I think it could be something interesting or utter crap, but I’m not ready to either take it on or be disappointed by it yet — so it just sits there, in a neat pile, waiting for me.
Another project: drawing dogs. I started drawing on an iPad Pro this summer and flailed around for a while looking for a direction to my efforts. It was a pretty interesting exploration and I have been meaning to write a long post about it sometime (pending resolution of the issues in paragraphs 1, 2 and 3 above) but suffice it to say it kick started my drawing practice and toppled a number of hardened prejudices. The latest stage in this exploration has been to try to make a drawing of a dog every single day, always a different dog in a different style.

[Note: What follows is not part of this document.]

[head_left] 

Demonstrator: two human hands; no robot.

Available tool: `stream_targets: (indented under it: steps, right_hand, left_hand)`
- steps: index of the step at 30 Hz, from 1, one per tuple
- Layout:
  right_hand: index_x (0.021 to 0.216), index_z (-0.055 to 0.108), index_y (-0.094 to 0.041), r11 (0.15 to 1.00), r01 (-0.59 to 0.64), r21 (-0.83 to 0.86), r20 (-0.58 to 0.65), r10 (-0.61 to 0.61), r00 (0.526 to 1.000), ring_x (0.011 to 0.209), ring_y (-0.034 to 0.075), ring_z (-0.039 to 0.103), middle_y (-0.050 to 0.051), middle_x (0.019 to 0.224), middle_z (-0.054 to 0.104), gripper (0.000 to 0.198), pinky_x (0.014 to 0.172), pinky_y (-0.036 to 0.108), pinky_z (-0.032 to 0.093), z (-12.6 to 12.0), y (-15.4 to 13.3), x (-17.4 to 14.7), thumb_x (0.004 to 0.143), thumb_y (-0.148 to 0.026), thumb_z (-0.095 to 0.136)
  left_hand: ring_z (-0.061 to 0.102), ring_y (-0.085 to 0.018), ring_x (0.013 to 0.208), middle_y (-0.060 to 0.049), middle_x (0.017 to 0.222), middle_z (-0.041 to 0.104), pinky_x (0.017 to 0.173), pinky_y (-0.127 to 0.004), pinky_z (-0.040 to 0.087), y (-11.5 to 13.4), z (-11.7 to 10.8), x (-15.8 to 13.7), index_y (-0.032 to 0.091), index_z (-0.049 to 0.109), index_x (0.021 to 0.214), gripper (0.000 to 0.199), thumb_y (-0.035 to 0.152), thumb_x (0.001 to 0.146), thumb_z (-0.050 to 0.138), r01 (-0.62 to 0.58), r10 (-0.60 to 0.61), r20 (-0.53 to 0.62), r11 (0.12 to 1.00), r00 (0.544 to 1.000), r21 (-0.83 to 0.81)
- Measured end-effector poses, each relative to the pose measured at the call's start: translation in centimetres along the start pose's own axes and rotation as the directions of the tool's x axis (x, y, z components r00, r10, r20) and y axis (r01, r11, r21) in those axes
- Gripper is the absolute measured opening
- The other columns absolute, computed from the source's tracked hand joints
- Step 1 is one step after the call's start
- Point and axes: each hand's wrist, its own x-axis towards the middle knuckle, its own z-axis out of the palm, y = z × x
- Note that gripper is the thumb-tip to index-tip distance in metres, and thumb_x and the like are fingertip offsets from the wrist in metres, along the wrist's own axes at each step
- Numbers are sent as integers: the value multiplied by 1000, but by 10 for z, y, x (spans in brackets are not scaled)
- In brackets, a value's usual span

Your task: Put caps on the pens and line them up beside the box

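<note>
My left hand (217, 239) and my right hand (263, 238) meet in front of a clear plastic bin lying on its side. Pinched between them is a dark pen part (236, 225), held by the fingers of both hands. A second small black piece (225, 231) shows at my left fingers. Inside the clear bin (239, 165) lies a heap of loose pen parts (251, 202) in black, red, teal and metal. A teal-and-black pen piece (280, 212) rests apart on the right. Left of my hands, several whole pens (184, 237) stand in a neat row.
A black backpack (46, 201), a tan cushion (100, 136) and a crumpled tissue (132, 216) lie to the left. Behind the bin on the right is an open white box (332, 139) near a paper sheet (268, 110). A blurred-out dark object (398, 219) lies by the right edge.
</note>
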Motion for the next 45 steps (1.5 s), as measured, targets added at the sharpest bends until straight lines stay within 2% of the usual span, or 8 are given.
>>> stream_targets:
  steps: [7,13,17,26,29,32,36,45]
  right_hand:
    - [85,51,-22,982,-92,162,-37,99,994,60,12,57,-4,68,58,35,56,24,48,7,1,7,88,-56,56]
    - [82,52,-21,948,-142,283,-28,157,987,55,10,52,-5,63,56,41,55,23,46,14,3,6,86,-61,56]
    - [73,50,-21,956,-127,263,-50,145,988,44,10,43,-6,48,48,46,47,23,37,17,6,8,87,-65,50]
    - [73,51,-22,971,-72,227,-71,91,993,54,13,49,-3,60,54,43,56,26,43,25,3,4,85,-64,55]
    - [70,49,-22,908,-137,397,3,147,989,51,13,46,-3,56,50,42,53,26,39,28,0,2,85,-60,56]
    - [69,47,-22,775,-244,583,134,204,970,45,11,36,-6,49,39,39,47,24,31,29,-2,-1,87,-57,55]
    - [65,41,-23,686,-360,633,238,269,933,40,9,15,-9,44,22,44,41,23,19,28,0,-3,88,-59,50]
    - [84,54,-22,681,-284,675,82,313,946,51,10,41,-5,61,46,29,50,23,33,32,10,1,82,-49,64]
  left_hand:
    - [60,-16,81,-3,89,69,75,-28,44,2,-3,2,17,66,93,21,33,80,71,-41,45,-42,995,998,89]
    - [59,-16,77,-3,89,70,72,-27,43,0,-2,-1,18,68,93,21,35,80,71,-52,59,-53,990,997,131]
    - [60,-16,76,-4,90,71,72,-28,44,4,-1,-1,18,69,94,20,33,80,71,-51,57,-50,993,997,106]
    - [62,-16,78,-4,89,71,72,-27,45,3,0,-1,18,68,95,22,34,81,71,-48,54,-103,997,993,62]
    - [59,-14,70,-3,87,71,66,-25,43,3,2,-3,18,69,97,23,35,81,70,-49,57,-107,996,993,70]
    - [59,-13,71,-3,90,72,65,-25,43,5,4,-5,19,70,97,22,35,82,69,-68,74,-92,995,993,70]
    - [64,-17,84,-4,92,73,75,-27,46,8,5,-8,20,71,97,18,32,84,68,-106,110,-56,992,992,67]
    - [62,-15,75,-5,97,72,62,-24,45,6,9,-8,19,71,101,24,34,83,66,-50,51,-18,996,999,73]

Today I posted number 56.
This process has been energizing but has also resurfaced the usual issues.
One — monkey struggles. Three days ago I convinced myself I had milked the idea dry and could not make a drawing I could abide. After giving up completely and bathing in failure, I drew three new dogs I really liked.
Two — the quest for approval, a monkey variation. Posting my dogs on social media has led inevitably to being overly aware of likes, comments, and all the attendant distractions. People like the ones that look like photos best and the monkey tells me these are the most pedestrian and not creative at all. Sigh.
I do apologize if this first post in ages feels a little lachrymose. I need to shake off the cobwebs and think of stuff I actually want to write about. But writing here this morning has scraped some of the rust off my hull and I look forward to setting forth on a new adventure.
Hopefully no one is reading this because you are all too busy watching baby hippo videos.